[Records drawn from a dataset]
□ □ □ □ □

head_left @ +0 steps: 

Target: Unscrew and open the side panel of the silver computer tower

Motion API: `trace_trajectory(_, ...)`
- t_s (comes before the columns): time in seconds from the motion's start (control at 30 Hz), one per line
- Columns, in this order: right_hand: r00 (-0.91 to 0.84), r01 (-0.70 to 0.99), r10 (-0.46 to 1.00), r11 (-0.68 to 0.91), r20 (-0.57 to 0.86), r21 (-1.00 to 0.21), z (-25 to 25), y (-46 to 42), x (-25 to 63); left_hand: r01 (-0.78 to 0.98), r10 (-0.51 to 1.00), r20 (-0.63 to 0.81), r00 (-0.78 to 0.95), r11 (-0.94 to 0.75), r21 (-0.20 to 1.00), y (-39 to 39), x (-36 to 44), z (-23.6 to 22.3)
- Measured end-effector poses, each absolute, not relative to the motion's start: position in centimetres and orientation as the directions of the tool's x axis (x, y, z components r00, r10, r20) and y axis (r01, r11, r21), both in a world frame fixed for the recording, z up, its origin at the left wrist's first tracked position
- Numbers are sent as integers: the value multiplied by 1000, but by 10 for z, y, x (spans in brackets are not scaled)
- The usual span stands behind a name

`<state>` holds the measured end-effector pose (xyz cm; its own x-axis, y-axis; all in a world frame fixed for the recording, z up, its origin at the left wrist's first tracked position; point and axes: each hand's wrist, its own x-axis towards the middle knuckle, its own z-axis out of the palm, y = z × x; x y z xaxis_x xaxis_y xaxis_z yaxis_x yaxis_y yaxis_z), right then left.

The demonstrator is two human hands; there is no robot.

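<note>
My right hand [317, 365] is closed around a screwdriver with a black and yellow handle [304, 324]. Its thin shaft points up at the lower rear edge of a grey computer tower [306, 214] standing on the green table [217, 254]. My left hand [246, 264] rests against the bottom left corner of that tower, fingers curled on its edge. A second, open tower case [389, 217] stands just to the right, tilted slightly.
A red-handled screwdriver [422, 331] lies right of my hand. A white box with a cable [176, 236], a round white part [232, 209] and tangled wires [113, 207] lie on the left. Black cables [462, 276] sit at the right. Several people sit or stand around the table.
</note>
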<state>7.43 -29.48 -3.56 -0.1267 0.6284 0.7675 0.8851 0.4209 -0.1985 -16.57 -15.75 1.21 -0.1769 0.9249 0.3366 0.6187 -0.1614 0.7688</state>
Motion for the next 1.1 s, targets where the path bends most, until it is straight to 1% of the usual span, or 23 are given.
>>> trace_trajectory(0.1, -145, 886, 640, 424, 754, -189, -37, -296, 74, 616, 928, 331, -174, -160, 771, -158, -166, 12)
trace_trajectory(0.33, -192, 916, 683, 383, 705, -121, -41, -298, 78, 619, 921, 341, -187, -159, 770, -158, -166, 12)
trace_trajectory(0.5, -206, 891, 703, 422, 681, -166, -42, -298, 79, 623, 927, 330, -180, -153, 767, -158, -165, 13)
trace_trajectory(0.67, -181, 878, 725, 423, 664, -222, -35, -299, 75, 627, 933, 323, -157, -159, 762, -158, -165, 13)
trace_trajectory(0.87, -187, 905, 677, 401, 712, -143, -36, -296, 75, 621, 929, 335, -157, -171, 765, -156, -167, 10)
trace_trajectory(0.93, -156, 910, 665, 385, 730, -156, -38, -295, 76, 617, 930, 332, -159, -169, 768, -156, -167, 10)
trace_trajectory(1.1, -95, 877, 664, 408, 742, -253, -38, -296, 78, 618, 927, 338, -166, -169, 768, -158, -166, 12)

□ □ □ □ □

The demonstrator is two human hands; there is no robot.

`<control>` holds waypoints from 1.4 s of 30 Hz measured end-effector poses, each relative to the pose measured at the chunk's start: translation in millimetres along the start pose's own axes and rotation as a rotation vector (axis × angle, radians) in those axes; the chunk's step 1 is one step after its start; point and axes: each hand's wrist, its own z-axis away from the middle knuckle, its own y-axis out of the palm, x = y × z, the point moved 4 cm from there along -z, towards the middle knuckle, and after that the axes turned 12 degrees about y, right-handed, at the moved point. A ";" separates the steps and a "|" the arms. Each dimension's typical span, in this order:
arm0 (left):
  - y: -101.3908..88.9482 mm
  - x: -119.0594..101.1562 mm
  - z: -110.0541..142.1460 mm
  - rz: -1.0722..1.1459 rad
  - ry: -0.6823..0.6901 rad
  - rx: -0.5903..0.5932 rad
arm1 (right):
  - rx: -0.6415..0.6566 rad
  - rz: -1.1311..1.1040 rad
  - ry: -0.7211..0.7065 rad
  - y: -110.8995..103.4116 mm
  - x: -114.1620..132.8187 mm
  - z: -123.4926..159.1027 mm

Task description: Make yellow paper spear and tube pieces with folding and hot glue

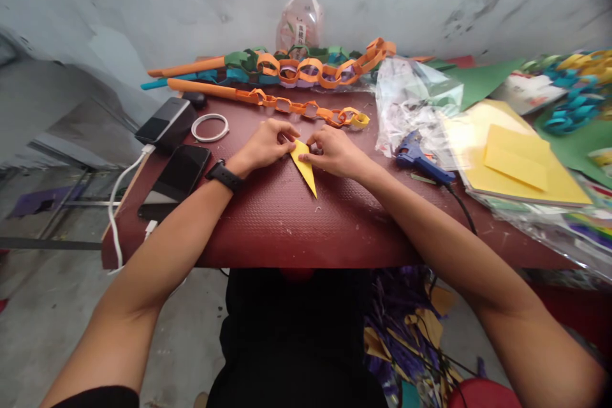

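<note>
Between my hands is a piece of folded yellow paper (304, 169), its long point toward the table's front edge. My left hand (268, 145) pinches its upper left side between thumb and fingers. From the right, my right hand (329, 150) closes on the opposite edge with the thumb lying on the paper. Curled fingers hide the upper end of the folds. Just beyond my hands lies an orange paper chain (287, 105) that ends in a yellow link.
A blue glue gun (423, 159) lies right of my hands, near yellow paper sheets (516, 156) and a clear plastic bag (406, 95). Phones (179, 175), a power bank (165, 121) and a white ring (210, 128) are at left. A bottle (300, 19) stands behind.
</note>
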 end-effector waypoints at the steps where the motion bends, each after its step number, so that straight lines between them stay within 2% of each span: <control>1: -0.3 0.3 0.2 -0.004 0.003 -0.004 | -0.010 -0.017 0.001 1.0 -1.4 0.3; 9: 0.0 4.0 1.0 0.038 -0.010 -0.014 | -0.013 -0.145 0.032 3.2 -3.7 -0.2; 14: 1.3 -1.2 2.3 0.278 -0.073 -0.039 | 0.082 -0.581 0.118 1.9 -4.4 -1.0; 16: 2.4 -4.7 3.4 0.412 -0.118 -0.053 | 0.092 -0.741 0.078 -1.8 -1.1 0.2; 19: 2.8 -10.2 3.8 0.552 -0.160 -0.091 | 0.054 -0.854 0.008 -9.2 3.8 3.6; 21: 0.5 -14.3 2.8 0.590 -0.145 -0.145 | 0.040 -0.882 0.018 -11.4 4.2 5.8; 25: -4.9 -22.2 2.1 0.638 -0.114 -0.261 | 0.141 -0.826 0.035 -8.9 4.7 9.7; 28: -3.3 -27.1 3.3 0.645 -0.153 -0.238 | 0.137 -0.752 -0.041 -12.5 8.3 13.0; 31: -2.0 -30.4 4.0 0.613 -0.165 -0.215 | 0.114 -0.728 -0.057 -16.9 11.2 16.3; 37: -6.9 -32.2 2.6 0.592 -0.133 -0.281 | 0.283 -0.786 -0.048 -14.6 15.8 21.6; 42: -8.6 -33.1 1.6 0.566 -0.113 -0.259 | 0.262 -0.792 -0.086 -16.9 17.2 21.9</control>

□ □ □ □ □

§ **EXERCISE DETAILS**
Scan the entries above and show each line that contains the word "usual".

§ **RESPONSE AREA**
- The usual span stands behind a name
Motion for the next 1.1 s, targets where the path bends most, until it is straight to 1% of the usual span, or 23 are given.

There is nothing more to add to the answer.